Gayle Rubin summarizes the conflict over sex within feminism. She says that one feminist stream criticizes the sexual constraints and difficulties faced by sexually active women (e.g., access to abortion), while another stream views sexual liberalization as an extension of "male privilege."

Sex-positive feminists reject the vilification of male sexuality that many attribute to radical feminism, and instead embrace the entire range of human sexuality. They argue that the patriarchy limits sexual expression and are in favor of giving people of all genders more sexual opportunities, rather than restricting pornography.

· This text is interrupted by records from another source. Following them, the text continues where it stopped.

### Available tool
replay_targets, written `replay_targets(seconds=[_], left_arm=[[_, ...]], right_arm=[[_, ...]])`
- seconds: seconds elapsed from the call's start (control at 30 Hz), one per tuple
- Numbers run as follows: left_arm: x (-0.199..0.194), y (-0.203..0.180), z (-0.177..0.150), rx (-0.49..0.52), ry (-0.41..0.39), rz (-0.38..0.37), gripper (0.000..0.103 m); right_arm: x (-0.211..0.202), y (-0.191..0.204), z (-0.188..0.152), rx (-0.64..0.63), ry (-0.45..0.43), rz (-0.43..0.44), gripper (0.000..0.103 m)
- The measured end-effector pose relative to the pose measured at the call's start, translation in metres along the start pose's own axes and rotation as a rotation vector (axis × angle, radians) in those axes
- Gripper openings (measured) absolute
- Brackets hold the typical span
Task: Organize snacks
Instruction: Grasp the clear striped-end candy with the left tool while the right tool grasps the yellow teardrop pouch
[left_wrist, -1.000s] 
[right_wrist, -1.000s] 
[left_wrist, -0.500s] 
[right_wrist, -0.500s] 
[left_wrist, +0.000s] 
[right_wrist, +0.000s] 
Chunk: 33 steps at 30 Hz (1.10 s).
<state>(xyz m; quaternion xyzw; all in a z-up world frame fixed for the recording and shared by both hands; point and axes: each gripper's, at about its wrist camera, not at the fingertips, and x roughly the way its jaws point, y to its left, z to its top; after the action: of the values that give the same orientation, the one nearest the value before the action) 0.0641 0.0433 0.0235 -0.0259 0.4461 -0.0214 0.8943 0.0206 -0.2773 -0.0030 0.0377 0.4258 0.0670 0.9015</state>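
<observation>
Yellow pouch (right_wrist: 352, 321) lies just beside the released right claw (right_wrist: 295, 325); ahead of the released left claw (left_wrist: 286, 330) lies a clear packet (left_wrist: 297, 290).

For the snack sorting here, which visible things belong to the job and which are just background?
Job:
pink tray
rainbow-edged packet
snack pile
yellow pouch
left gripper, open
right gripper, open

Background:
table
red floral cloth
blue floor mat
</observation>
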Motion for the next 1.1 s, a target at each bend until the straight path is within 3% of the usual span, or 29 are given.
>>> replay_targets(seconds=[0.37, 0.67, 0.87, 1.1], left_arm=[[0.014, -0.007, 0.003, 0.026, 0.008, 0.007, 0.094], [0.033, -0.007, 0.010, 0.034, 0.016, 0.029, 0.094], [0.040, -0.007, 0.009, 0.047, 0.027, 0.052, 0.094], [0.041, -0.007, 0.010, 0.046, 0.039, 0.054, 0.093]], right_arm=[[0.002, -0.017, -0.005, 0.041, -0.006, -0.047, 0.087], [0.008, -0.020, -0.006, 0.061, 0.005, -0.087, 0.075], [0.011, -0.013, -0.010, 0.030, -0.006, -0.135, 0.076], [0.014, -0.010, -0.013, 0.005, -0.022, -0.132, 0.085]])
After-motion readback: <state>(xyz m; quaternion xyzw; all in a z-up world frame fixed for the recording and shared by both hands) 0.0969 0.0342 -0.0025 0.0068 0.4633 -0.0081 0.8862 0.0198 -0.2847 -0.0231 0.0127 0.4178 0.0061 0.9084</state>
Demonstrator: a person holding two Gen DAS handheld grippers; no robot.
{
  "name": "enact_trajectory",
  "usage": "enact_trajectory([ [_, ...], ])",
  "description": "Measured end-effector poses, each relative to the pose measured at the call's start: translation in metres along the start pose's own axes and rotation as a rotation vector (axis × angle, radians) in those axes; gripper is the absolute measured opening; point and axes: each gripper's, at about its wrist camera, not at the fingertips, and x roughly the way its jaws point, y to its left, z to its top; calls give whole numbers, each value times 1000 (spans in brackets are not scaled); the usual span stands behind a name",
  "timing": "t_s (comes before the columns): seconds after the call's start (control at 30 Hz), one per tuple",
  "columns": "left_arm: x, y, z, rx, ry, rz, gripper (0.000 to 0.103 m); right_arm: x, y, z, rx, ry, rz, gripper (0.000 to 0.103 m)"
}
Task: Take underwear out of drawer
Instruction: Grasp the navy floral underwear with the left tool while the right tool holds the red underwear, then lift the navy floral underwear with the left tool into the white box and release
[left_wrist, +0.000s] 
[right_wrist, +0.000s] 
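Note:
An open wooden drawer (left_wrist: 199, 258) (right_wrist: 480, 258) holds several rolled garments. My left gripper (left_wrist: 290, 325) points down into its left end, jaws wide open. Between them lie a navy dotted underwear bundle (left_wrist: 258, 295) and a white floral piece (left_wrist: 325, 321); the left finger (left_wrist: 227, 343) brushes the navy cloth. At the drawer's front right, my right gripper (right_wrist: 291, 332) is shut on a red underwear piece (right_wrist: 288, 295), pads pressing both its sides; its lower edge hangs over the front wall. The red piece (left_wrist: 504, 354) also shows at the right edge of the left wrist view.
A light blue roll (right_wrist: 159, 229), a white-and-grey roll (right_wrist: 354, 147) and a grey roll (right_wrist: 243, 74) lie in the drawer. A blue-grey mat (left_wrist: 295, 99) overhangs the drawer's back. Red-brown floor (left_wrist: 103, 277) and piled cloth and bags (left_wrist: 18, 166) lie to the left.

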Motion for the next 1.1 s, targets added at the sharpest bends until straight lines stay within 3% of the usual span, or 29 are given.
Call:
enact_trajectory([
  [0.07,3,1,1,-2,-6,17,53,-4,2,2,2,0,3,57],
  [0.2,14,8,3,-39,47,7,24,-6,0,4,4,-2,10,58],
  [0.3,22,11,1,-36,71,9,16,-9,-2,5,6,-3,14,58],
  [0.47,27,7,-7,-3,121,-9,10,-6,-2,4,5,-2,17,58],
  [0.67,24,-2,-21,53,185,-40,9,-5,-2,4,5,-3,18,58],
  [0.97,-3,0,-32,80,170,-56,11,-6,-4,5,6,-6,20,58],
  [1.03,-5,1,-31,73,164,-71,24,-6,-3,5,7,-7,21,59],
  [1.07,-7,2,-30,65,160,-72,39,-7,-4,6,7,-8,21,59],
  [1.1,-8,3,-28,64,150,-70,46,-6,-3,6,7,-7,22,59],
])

Sex-positive feminists generally reject sexual essentialism, defined by Rubin as "the idea that sex is a natural force that exists prior to social life and shapes institutions." Rather, they see sexual orientation and gender as social constructs that are heavily influenced by society.

Some radical feminists reject the dichotomy of "sex-positive" and "sex-negative" feminism, suggesting that instead, the real divide is between liberal feminism and radical feminism.

Sex-radical feminists in particular, come to a sex-positive stance from a deep distrust in the patriarchy's ability to secure women's best interest in sexually limiting laws. Other feminists identify women's sexual liberation as the real motive behind the women's movement. Naomi Wolf writes, "Orgasm is the body's natural call to feminist politics." Sharon Presley, the National Coordinator of the Association of Libertarian Feminists, wrote that in the area of sexuality, government blatantly discriminates against women.

The social background in which sex-positive feminism operates must also be understood: Christian societies are often influenced by what is understood as 'traditional' sexual morality: according to the Christian doctrine, sexual activity must only take place in marriage, and must be vaginal intercourse; sexual acts outside marriage and 'unnatural sex' (i.e. oral, anal sex, termed as "sodomy") are forbidden; yet forced sexual intercourse within marriage is not seen as immoral by a few social and religious conservatives, owing to the existence of so-called 'conjugal rights' defined in the Bible at 1 Corinthians 7:3-5.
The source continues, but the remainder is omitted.